**Assignment**
After finding the line that contains "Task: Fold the", reproduce it and each line below it through the end of the listing, exactly, with nothing added.

**Dataset extract**
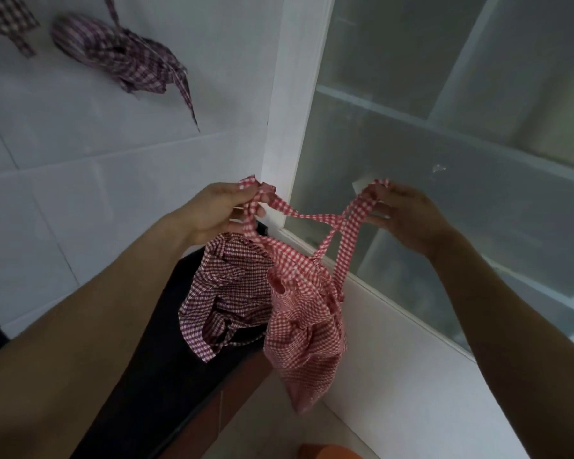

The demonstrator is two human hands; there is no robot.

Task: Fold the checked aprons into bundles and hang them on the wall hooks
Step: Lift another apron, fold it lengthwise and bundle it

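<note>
A red-and-white checked apron (304,323) hangs in a loose bunch between my hands. My left hand (219,207) pinches one end of its strap, and my right hand (408,217) pinches the other end, so the strap stretches between them. A darker maroon checked apron (226,293) lies crumpled on the black counter, just left of the red one. On the white tiled wall at upper left hangs a maroon checked bundle (113,54), with part of another checked piece (5,19) at the frame's corner. No hook is visible.
A black counter (146,376) runs along the tiled wall below my left arm. A white-framed frosted glass panel (444,160) fills the right side. An orange object (332,451) shows at the bottom edge on the pale floor.
</note>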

**Result**
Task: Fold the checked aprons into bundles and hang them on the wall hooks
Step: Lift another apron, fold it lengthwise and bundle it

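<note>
A red-and-white checked apron (304,323) hangs in a loose bunch between my hands. My left hand (219,207) pinches one end of its strap, and my right hand (408,217) pinches the other end, so the strap stretches between them. A darker maroon checked apron (226,293) lies crumpled on the black counter, just left of the red one. On the white tiled wall at upper left hangs a maroon checked bundle (113,54), with part of another checked piece (5,19) at the frame's corner. No hook is visible.
A black counter (146,376) runs along the tiled wall below my left arm. A white-framed frosted glass panel (444,160) fills the right side. An orange object (332,451) shows at the bottom edge on the pale floor.
</note>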

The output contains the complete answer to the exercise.